Must move types

16 March 2023

Rust has lots of mechanisms that prevent you from doing something bad. But, right now, it has NO mechanisms that force you to do something good1. I’ve been thinking lately about what it would mean to add “must move” types to the language. This is an idea that I’ve long resisted, because it represents a fundamental increase to complexity. But lately I’m seeing more and more problems that it would help to address, so I wanted to try and think what it might look like, so we can better decide if it’s a good idea.

Must move?

The term ‘must move’ type is not standard. I made it up. The more usual name in PL circles is a “linear” type, which means a value that must be used exactly once. The idea of a must move type T is that, if some function f has a value t of type T, then f must move t before it returns (modulo panic, which I discuss below). Moving t can mean either calling some other function that takes ownership of t, returning it, or — as we’ll see later — destructuring it via pattern matching.

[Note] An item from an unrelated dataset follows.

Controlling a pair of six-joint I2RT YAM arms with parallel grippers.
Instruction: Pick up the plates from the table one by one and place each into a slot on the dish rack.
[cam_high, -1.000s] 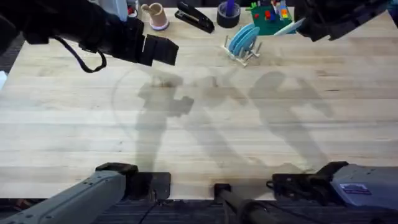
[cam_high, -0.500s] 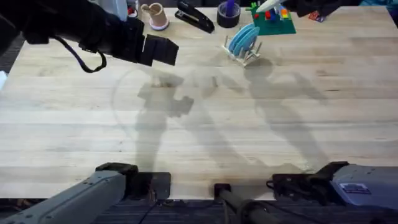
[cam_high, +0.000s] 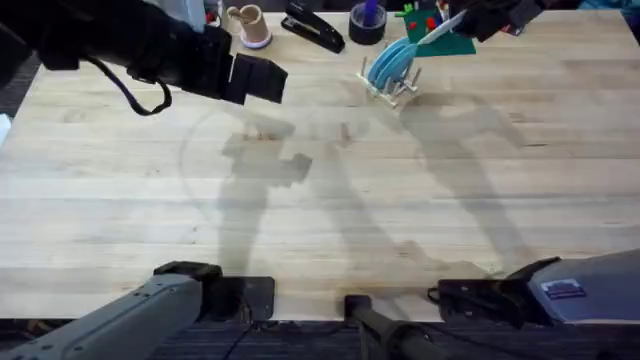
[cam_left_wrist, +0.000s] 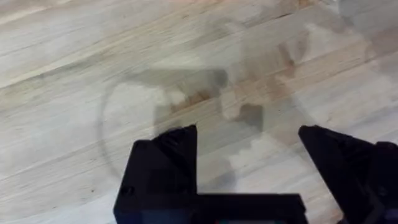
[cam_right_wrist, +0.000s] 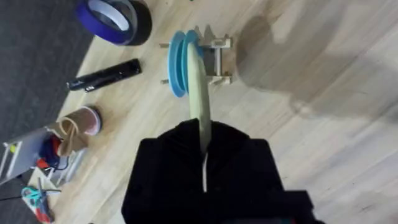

Here are some examples of functions that move the value t. You can return it…

fn return_it<T>(t: T) {
    t
}

…call a function that takes ownership of it…

fn send_it<T>(t: T) {
    channel.send(t); // takes ownership of `t`
}

…or maybe call a constructor function that takes ownership of it (which would usually mean you must “recursively” move the result)…

fn return_opt<T>(t: T) -> Option<T> {
    Some(t) // moves t into the option
}

Doesn’t Rust have “linear types” already?

You may have heard that Rust’s ownership and borrowing is a form of “linear types”. That’s not really true. Rust has affine types, which means a value that can be moved at most once. But we have nothing that forces you to move a value. For example, I can write the consume function in Rust today:

fn consume<T>(t: T) {
    /* look ma, no .. nothin' */
}

This function takes a value t of (almost, see below) any type T and…does nothing with it. This is not possible with linear types. If T were linear, we would have to do something with t — e.g., move it somewhere. This is why I call linear types must move.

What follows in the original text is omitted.